いわき市に向かう常磐線から見た景色は、進行方向右側、海に面したほうにはブルーシートばかりが目立つ一方で、左側には普通に家が建ち並び、田んぼには稲の緑がゆれていました。線路をはさんだ左右のどちらに住んでいるのか、それだけのことなのになぜこんなにも違うのかと、涙が止まりませんでした。
今回のコロナ禍も、これが日本のどこかの地域だけに発生したのなら、「どうして私たちだけが」と、絶望感は計り知れないと思います。けれど今は世界中が同じ災難にあっているのです。世界中の人たちが立ち向かっているのに、自分だけが絶望していても始まりません。前に進むしか道はありません。
この試練の後に行われる結婚式は、今、ふたりが行おうとしているものとは違ってくるでしょう。辛い経験を通して人間味も柔軟性も増したふたりの結婚式は、今以上に素晴らしいものになるはずです。
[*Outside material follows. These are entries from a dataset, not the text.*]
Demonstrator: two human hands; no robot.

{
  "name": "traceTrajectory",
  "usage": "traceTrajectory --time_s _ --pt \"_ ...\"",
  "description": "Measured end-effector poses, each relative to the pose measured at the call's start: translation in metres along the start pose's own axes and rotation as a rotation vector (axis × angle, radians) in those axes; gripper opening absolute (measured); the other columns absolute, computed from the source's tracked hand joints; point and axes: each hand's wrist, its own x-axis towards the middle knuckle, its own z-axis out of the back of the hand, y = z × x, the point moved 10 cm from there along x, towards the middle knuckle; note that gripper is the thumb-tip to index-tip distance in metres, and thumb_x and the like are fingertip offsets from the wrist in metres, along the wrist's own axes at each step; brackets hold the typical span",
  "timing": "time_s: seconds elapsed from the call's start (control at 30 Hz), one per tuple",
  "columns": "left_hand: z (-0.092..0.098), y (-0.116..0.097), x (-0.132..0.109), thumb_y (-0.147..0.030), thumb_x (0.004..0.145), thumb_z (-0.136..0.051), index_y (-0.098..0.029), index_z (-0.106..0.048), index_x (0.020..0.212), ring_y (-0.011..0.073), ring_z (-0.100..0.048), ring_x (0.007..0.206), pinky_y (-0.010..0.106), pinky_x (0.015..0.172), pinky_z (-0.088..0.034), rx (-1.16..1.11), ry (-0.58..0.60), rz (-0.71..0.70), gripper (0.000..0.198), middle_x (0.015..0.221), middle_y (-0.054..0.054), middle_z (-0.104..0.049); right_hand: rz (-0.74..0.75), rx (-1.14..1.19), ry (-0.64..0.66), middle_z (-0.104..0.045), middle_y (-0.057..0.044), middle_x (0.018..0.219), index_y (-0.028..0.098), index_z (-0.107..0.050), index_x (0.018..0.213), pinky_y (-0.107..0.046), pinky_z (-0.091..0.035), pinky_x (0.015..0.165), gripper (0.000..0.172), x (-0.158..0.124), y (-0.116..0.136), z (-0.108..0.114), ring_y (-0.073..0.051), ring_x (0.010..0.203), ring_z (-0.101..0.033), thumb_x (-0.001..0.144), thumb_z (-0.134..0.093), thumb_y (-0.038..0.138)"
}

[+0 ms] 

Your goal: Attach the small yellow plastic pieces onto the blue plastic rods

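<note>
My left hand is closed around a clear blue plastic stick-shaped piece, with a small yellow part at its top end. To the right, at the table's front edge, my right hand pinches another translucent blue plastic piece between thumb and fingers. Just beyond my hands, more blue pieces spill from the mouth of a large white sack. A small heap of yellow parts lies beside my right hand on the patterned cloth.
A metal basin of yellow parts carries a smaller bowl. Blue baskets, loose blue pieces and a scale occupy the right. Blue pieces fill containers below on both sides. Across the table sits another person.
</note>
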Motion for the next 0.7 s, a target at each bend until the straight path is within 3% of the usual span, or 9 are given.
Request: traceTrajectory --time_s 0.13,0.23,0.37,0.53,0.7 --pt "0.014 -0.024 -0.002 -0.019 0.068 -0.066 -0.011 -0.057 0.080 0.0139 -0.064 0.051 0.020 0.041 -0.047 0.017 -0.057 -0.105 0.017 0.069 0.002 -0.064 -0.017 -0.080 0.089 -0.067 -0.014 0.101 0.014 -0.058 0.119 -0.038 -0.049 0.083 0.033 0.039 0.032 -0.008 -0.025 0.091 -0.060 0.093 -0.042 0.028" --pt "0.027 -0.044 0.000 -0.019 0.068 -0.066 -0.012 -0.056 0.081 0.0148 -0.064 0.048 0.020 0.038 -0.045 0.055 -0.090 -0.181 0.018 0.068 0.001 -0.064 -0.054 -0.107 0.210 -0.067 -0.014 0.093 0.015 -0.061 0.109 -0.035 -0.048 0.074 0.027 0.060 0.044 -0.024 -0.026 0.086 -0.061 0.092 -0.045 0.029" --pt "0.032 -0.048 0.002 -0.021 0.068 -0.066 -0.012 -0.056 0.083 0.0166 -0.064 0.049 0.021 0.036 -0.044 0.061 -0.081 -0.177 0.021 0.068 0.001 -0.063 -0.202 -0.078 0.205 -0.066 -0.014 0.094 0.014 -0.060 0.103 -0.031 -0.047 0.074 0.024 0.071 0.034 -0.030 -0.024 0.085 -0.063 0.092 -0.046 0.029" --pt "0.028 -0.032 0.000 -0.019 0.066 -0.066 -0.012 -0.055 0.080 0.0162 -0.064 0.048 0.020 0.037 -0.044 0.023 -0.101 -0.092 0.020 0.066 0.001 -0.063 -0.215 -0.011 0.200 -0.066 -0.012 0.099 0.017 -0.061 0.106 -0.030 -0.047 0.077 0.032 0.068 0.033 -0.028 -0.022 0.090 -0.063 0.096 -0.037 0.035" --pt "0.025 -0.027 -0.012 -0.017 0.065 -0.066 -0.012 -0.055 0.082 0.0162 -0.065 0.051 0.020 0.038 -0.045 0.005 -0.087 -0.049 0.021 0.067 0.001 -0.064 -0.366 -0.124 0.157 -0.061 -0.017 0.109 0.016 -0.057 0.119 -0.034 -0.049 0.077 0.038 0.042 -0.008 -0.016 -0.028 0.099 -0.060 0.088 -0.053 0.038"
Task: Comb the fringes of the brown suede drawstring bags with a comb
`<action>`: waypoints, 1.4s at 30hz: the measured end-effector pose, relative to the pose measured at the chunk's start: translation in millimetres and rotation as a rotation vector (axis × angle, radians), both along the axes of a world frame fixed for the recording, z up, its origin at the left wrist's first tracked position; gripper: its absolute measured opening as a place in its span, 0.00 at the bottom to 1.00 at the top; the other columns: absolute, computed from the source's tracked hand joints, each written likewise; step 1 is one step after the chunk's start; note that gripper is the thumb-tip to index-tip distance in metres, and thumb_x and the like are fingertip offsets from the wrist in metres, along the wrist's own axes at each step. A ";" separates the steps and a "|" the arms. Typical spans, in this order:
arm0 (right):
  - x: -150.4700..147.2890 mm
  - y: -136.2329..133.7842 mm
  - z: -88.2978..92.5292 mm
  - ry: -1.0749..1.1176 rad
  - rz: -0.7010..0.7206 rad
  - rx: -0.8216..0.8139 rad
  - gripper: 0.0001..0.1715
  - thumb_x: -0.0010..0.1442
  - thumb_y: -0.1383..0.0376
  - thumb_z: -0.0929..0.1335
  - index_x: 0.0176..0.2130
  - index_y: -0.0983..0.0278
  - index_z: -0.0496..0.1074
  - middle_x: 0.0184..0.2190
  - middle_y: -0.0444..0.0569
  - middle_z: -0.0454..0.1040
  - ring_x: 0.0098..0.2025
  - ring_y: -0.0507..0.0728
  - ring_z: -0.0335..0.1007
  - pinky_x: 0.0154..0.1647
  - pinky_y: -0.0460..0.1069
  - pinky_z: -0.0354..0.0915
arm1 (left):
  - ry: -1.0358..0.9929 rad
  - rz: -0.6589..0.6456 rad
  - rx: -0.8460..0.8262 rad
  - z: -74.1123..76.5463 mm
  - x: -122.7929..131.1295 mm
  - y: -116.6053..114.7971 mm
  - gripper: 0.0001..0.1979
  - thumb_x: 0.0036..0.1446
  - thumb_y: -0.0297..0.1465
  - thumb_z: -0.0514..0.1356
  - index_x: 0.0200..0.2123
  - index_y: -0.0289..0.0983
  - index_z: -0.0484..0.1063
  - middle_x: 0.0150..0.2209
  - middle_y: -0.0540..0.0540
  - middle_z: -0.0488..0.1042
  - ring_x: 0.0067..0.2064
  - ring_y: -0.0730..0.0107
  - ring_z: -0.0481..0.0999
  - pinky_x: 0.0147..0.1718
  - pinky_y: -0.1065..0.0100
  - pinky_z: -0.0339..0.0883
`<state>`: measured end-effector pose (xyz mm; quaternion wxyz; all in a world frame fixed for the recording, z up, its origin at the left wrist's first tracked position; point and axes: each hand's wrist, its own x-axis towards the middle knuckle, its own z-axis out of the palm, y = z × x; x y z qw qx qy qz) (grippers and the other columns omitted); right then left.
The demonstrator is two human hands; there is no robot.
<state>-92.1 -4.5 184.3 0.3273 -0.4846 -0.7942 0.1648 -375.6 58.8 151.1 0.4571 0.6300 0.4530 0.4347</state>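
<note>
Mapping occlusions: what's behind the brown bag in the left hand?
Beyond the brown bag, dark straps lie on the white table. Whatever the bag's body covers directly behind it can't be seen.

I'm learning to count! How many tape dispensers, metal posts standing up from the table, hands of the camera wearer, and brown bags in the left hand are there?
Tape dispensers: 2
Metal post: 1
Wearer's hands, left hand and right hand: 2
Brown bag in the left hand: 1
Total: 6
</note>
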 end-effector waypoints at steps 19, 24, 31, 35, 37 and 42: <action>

あなたも、あなたのパートナーも、そして結婚式のスタッフもみんな一緒です。ここを乗り越えようと思う気持ちはひとつ。だからこそ頑張りましょう! そして頑張ったあなたが得るものを、心に描いてほしいのです。1年後、5年後、そして10年後のあなたを想像してみてください。あなたはきっと強くてやさしい、素敵な女性になっています。